Кстати о насекомых: у Курта блоху интересную нашёл. Похожа на Siphonaptera Ctenocephalides felis из семейства Pulicidie. Вроде бы, ацтекская кошачья блоха из Южной Америки. Это ж эпохальное открытие! Ацтекские блохи в «Святой Руси» — полный переворот всех представлений в мировом блохознании! Жаль, каталога нет — проверить не почём. А то я бы имя своё увековечил… Как-нибудь типа: Pulex Ivanus — блоха Ванькина… Курт — неграмотный, возражать по поводу присвоения его блох — не будет.

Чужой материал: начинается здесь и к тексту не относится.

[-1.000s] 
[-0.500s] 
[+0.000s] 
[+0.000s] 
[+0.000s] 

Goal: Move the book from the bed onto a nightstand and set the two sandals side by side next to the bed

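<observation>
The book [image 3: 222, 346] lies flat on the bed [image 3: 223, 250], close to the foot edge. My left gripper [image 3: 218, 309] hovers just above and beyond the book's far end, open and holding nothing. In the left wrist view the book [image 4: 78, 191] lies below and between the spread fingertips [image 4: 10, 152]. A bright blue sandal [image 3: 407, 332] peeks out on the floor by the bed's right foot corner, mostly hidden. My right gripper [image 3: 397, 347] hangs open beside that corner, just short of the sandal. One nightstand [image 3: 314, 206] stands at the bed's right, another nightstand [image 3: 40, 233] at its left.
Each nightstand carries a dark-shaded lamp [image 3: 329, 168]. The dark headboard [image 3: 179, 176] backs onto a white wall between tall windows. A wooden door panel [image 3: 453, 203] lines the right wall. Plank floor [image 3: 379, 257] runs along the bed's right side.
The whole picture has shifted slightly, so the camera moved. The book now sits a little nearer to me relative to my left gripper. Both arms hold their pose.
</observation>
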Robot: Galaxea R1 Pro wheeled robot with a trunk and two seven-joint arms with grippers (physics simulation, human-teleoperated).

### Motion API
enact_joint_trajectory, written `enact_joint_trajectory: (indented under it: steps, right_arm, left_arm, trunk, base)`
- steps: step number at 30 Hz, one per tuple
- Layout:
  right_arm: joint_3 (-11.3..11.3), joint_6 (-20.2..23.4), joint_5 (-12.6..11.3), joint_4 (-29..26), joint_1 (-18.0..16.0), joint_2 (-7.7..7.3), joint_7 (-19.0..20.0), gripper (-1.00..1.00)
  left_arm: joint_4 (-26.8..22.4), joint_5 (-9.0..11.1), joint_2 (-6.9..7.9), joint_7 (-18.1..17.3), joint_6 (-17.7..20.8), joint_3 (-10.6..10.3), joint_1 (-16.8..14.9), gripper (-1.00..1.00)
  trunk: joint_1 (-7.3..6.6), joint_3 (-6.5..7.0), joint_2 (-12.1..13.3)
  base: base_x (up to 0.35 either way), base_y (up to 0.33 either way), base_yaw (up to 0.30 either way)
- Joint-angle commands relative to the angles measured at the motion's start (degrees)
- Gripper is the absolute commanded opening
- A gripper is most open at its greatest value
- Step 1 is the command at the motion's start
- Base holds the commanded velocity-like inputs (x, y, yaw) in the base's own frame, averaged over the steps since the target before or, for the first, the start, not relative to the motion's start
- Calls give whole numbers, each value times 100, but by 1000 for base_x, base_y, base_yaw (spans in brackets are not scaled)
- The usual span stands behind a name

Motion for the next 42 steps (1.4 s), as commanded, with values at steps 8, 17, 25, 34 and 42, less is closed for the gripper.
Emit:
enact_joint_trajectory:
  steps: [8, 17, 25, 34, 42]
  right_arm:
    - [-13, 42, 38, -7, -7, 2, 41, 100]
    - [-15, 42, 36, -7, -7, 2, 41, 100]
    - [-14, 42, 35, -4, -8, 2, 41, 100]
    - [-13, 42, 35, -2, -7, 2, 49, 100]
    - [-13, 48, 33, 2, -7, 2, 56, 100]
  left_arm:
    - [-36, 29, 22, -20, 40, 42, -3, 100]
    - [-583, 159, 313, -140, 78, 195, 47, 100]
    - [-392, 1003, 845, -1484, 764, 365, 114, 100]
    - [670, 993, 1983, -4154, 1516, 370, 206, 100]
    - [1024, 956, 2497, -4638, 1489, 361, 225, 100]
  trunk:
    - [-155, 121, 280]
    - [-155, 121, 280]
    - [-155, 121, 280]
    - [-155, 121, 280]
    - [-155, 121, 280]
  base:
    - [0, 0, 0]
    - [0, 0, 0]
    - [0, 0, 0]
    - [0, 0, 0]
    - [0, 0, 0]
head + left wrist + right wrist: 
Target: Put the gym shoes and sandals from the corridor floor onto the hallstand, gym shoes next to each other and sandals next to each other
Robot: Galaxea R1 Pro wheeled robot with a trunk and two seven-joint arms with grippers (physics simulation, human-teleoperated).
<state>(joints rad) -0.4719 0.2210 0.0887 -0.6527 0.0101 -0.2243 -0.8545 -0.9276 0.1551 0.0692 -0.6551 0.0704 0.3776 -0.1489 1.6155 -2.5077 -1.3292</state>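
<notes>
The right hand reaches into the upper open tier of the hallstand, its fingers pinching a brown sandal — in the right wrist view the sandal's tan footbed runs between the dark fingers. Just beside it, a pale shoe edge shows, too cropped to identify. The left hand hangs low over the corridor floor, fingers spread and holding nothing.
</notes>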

Почему попаданцы энтомологией не занимаются — непонятно. Только у блох описано 4 ископаемых вида! Вот тут, в «Святой Руси», где пока нет ещё всяких репеллентов и инсектицидов, есть шанс найти и описать! Это ж… оно ж… даже в «Красной книге» нет!
Нету у типового попаданца любознательности к родной природе! А зря: реликтовые виды здесь ещё можно встретить и сохранить. Про тарпанов я уже писал, есть и другие. Вот, блохи, например.
Любопытство поддерживало моё хорошее настроение. Но всё чаще, задаваясь вопросом: а не взпзд… ли мне как-нибудь эдак? — да, именно это слово с пятью подряд согласными буквами — сам себе отвечал: а фиг.
Конечно, можно заняться ловлей и классификацией блох. «Блохи святорусские классифицированные»… звучит. Да такую коллекцию на «е-бае» — с руками оторвут!
Но, как я уже печально предвидел, «ибо во многих знаниях — многие печали», довольно скоро придётся выходить за пределы вотчины: посмотреть разные популяции, широтное распределение, роль и влияние в биоценозах… Я же — системщик! Мне же даже блохи интересны во взаимосвязях и взаимодействиях.